Do Canadians know what their forbears did for freedom, and to bring about peace, during the two great wars and other conflicts of the twentieth century? Do they know that, in parts of Normandy liberated by Canadian sailors, soldiers and airmen in 1944, there are streets in communes and villages – from where many Canadian families originated – that bear the names of individual Canadians and their units? Do they know that men and women who survived the German occupation remember their Canadian liberators with affection, gratitude and respect, and that children growing up in Normandy today learn about them?

The truth is that, in Canada, countless people have no idea of these events ever having taken place.

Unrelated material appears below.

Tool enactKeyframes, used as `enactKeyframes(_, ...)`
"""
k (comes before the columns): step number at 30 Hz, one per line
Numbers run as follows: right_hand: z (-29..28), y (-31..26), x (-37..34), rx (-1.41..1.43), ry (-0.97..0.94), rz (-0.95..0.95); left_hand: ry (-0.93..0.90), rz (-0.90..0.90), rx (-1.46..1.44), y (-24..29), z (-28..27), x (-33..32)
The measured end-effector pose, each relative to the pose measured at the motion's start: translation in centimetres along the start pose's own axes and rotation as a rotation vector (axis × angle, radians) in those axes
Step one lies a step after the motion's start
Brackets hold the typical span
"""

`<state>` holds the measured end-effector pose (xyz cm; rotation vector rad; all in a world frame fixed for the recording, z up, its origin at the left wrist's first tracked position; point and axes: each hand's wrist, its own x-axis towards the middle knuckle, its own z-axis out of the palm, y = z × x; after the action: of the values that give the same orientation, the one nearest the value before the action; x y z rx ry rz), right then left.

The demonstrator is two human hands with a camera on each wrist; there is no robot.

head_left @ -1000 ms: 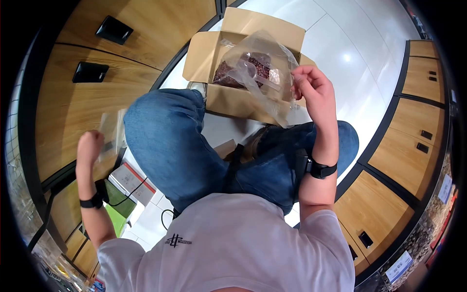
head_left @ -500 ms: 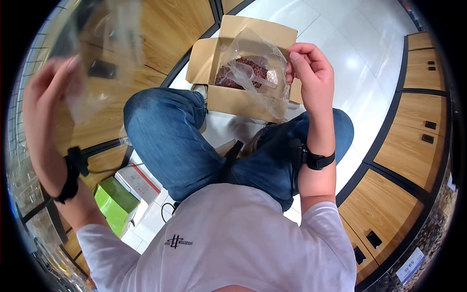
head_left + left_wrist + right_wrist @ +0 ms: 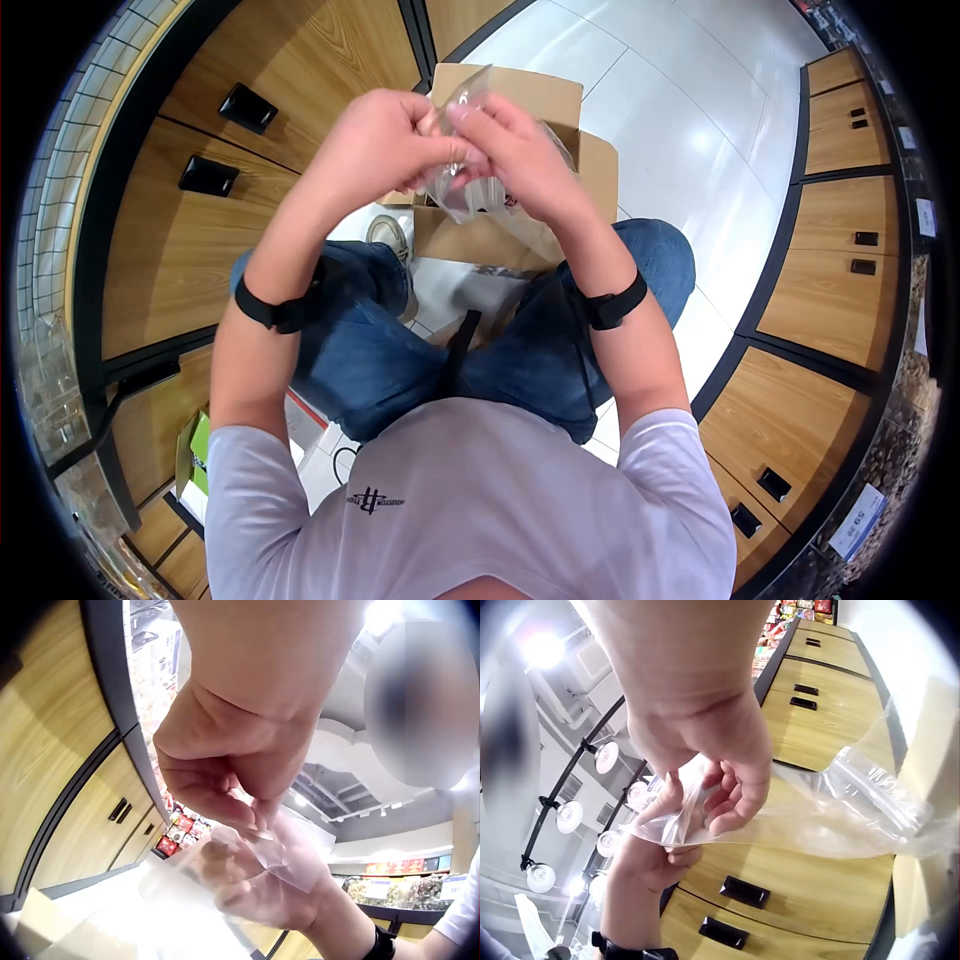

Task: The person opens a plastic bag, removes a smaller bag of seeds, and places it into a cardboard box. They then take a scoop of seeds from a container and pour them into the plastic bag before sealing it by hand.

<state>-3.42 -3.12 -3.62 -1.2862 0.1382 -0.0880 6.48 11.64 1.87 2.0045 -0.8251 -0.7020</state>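
My left hand (image 3: 375,150) and my right hand (image 3: 525,155) meet over an open cardboard box (image 3: 485,238), with fingers and thumbs pinching a clear plastic bag (image 3: 455,200). Its thin film rises between the two hands in the head view. In the right wrist view the bag (image 3: 802,829) stretches from the fingers toward the box, with a glossy, ridged clear plastic piece (image 3: 877,795) on the side by the box. The left wrist view shows both sets of fingertips close together at the film (image 3: 289,866). Most of the box's inside is hidden behind the hands.
Wooden cabinets with black handles (image 3: 248,108) flank me on the left, and more cabinets (image 3: 810,400) on the right. White floor tiles (image 3: 690,130) lie beyond the box. A green box (image 3: 200,450) stands at lower left. My knees (image 3: 655,265) are bent close to the cardboard box.
My left hand has swung up from the far left, carrying clear plastic, and joined my right hand above the box. The right hand has moved left, and the dark red contents are now mostly covered.
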Motion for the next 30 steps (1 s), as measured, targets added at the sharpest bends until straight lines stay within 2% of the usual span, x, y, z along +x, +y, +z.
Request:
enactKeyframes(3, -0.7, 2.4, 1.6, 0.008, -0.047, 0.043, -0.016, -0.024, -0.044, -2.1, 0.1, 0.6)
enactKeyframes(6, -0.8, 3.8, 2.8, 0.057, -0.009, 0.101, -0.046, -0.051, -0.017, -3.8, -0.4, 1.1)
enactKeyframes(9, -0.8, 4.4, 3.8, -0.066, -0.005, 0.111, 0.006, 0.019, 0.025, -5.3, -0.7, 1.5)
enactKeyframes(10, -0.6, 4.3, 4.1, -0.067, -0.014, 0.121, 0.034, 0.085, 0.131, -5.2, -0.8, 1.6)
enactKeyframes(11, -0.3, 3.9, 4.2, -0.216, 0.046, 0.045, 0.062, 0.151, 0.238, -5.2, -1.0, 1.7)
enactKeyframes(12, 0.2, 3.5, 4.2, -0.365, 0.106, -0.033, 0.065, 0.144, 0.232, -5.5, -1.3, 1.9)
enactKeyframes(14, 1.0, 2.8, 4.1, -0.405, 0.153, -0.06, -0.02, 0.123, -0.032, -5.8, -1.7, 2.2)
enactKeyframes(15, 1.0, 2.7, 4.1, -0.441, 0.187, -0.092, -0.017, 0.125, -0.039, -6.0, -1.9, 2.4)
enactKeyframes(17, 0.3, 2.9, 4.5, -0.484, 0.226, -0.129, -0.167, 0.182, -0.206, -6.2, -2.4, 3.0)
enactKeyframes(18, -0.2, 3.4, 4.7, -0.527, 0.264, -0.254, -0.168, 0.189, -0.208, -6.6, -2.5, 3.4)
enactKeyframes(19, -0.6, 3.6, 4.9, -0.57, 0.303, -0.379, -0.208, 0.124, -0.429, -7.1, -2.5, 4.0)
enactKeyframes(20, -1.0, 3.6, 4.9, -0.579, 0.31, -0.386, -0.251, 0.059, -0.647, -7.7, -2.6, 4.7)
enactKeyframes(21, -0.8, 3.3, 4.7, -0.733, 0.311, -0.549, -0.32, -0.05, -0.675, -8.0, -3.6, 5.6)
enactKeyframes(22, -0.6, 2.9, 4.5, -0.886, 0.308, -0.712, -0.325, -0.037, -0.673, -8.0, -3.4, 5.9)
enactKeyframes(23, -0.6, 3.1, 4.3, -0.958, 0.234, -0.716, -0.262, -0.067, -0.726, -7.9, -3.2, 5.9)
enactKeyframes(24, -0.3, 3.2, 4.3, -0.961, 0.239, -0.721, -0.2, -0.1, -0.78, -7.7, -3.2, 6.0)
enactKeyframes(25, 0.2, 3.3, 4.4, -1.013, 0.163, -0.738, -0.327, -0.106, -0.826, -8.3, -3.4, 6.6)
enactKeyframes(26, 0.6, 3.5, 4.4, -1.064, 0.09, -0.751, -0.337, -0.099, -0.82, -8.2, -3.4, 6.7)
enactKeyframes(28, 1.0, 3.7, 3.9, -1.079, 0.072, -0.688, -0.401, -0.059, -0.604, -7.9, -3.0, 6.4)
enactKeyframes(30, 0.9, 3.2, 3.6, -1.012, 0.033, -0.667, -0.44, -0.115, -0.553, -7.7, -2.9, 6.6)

At the opening of Le Mémorial in 1992, a remarkable modern museum on the outskirts of Caen, the Norman city liberated by Canadians in 1944, no Canadians were present. A pervasive American presence, including an elaborate memorial garden being erected by the American Battle of Normandy Foundation, made it seem possible that the collective memory of what Canadians had achieved would one day be forgotten. Representatives from Le Mémorial came to Canada, to urge Canadian participation in their work. It was at the least upsetting for the people of Caen and surrounding communes to see an apparent disregard by Canadians for the sufferings and triumphs they had shared during the liberation. Mr. Hamilton Southam, himself a veteran, followed this up by organising the Canadian Battlefields Foundation (CBF). This organisation first took on the task of assisting Le Mémorial in giving proper recognition to Canada’s role in the Second World War, then set about reminding Canadians of Canada’s role in both World Wars, thus perpetuating the memory and deeds of Canadians in those wars. A major part of this effort was to encourage and support Canadian university students in the study of war and peace.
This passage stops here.